Please use this identifier to cite or link to this item: https://hdl.handle.net/1959.11/51934
Title: Social media as a recruitment strategy: using Twitter to explore young people's mental health
Contributor(s): Wilson, Rhonda Lynne  (author); Usher, Kim  (author)orcid 
Publication Date: 2017-12-18
DOI: 10.7748/nr.2017.e1478
Handle Link: https://hdl.handle.net/1959.11/51934
Abstract: 

Background The development of a recruitment strategy requires nurse researchers to consider the avenues available to them to fully investigate a phenomenon. In many cases, this will mean that they invite members of the public to be participants in their research. Successfully advertising the research project to potential participants requires a targeted approach, so that the participants will contribute to a data set that is sufficiently representative and analysis will elicit answers to the research questions. Societal changes in communication patterns and in media consumption have led to a downturn in traditional forms of media, such as television, radio and printed newspapers, magazines and newsletters. Increasingly, the public is using social media instead of traditional media. This change has implications for the design of research and researchers will have to adapt their recruitment strategies to include social media, if they are to collect representative rich data that can be analysed and reliably inform the findings of research.

Aim To discuss the importance of rigorous research designs and to provide an example of a study that demonstrates how mental health researchers, investigating help and support for young people’s mental health, can adapt their traditional recruitment practices and applied this new knowledge to recruitment using social media.

Discussion A carefully designed social media recruitment process was particularly useful in attracting informative participant respondents who were able to provide meaningful and rich data relevant when responding to particular research questions. Engineering the participant user experience, such as using a minimum number of keyboard clicks to enter the online survey, mitigated the risk of drop out or incomplete responses.

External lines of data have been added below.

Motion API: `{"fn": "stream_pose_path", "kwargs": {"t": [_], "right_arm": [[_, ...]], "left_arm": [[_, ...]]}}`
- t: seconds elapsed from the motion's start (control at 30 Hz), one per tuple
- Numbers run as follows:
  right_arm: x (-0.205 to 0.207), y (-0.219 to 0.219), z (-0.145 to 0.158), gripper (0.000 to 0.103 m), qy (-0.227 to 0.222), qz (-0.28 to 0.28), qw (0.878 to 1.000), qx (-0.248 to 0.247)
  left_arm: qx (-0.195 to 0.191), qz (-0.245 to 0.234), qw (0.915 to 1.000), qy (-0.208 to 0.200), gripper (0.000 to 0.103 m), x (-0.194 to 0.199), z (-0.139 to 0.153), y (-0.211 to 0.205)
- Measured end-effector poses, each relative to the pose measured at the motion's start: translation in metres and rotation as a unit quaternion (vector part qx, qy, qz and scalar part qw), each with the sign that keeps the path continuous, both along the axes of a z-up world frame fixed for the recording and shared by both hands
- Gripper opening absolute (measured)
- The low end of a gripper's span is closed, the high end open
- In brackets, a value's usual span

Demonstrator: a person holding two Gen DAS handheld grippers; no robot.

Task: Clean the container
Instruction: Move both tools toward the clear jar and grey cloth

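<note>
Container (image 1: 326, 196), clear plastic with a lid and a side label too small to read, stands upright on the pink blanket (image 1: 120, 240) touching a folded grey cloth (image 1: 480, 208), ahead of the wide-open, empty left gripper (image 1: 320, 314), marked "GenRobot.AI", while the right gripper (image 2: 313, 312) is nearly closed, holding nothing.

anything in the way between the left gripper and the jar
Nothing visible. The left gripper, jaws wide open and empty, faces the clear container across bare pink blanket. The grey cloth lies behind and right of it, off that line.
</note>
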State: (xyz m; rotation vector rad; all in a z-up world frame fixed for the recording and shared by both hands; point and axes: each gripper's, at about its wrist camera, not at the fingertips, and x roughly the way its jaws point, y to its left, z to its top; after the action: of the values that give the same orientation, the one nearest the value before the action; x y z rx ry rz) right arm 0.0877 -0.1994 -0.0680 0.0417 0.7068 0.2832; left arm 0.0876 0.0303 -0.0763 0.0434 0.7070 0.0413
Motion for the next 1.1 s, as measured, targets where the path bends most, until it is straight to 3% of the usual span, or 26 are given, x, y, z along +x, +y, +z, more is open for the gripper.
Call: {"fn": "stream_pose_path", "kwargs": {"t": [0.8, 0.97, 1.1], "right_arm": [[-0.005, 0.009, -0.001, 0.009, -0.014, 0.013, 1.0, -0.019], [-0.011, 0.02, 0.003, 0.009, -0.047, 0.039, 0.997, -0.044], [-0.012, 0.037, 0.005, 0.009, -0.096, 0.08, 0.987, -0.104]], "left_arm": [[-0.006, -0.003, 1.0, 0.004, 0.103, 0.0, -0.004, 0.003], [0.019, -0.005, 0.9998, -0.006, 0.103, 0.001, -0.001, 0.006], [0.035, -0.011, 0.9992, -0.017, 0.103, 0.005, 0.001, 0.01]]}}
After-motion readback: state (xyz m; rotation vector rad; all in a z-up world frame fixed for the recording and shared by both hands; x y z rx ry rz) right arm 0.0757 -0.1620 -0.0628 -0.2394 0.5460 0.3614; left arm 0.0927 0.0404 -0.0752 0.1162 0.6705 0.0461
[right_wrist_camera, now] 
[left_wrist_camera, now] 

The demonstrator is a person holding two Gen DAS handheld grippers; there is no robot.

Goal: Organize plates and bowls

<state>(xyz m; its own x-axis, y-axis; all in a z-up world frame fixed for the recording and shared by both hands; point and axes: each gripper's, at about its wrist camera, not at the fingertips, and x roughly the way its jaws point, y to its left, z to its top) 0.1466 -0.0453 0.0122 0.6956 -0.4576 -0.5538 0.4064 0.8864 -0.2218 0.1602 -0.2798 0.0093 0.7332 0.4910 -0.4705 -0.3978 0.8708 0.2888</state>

Conclusion Recruitment to a research study requires a strategy that matches the dynamics of the communication media used by potential participants. Nurse researchers need to be adept in the use of social media applied to health research contexts to ensure that data sets obtain representative samples and to reveal trustworthy, reliable, dependable and valid evidence to support clinical research and practice.

Implications for practice The general popularity of social media has led to the public expectation that health information, and in some cases treatment, will be available online. Such a change in communication dynamics in recent times requires that nurse researchers develop new researcher skills and expertise in the proficient use of social media for the purpose of ethical recruitment of participants to health research projects.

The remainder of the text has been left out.